Exercise brief
Starting at the line with "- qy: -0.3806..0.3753" and going on through the line with "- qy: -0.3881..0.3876", reproduce each line in the records below exactly and nothing more.

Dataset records
━━━━━━
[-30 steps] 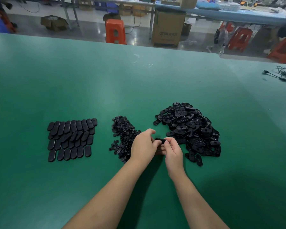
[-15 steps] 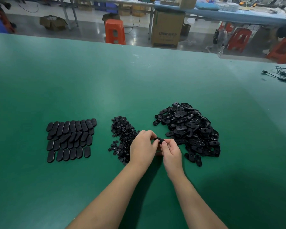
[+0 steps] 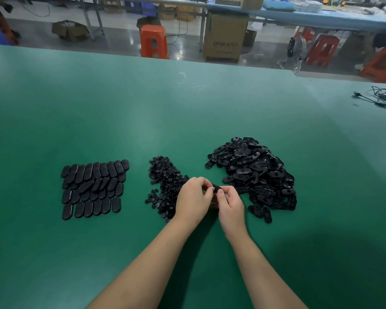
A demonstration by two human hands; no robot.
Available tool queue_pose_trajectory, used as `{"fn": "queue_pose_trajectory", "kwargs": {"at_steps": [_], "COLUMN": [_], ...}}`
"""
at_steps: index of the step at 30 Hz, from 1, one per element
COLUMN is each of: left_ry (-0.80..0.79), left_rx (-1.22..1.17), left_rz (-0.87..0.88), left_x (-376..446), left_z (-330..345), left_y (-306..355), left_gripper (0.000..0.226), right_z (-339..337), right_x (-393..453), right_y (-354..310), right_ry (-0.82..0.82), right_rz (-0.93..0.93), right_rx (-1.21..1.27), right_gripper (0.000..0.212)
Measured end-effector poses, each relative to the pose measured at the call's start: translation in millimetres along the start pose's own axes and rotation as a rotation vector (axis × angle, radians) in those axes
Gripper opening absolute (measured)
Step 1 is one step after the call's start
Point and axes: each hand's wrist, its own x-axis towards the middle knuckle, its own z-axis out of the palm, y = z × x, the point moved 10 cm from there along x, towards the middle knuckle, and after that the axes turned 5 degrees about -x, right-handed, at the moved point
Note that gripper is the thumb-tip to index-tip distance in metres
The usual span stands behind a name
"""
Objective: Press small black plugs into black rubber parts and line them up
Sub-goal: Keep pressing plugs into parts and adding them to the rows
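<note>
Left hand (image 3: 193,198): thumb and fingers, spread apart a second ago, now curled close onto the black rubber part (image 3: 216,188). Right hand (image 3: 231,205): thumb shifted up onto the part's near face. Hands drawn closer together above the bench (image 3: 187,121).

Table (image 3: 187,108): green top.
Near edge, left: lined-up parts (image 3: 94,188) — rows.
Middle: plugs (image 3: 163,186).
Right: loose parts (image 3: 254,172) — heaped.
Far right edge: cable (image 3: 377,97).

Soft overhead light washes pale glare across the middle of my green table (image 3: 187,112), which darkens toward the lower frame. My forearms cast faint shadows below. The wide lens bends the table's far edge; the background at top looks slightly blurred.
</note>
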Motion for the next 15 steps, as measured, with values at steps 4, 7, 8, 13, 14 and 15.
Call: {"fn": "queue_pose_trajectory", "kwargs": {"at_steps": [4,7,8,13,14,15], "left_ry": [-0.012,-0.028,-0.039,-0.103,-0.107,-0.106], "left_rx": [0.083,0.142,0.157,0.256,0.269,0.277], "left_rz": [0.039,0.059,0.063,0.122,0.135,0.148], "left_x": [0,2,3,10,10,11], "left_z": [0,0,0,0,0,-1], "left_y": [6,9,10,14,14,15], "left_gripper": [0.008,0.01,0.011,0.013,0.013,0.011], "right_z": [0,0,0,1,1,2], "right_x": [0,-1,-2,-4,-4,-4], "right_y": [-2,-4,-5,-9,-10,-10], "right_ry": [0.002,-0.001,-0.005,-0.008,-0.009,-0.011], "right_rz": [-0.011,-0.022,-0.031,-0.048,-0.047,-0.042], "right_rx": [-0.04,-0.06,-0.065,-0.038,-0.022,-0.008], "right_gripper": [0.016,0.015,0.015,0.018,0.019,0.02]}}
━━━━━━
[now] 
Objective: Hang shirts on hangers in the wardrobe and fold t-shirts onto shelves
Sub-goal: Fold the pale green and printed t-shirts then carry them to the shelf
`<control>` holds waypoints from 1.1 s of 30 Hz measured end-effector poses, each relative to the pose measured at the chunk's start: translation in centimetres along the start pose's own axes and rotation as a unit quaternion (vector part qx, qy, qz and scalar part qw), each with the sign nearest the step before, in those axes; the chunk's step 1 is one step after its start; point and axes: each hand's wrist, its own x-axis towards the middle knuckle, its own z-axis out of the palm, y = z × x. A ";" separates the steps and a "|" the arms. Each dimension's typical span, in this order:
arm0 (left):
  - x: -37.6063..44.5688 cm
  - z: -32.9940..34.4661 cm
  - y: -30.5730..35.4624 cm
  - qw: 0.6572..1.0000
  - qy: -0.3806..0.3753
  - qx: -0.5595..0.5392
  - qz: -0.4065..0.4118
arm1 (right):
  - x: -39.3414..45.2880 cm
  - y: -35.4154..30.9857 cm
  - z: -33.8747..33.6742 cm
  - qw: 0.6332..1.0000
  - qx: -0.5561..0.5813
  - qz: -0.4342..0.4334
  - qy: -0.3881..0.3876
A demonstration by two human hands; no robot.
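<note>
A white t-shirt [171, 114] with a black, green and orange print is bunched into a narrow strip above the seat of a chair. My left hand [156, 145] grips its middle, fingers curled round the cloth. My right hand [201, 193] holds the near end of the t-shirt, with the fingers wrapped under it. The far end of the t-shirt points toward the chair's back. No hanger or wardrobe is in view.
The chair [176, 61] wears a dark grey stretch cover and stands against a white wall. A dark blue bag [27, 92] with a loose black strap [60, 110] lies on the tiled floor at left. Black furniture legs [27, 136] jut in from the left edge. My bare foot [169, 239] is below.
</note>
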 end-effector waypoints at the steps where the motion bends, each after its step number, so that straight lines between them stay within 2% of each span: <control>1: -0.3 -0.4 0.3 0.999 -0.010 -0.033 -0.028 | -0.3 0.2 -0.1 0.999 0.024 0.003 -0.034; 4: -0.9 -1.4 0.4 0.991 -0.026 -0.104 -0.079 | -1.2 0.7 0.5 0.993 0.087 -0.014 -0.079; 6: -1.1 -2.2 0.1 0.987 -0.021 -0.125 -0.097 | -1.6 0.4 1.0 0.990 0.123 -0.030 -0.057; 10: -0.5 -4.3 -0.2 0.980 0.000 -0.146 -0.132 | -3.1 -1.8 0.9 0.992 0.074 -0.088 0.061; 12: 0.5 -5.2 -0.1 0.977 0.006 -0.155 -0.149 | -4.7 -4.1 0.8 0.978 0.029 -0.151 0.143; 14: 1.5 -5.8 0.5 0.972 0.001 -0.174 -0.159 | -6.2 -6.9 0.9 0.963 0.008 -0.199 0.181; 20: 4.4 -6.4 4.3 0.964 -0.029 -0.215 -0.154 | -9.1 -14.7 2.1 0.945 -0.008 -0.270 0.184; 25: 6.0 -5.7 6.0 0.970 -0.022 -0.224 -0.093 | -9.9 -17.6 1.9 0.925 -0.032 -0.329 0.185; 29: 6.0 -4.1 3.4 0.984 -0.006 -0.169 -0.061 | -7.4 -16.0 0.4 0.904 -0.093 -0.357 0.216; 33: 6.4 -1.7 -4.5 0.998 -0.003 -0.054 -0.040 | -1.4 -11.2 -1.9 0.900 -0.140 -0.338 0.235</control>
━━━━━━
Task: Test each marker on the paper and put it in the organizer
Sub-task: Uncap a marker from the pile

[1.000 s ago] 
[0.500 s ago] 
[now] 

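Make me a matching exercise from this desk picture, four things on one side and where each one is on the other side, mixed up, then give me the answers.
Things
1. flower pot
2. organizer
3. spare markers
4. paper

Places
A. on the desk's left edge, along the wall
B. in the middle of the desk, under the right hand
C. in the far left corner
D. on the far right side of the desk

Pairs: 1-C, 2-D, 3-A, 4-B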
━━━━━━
Task response
  - qy: -0.3806..0.3753
  - qx: -0.5595..0.5392
  - qz: -0.4065..0.4118
arm1 (right):
  - x: -39.3414..45.2880 cm
  - y: -35.4154..30.9857 cm
  - z: -33.8747..33.6742 cm
  - qw: 0.6332..1.0000
  - qx: -0.5561..0.5813
  - qz: -0.4342..0.4334
  - qy: -0.3881..0.3876

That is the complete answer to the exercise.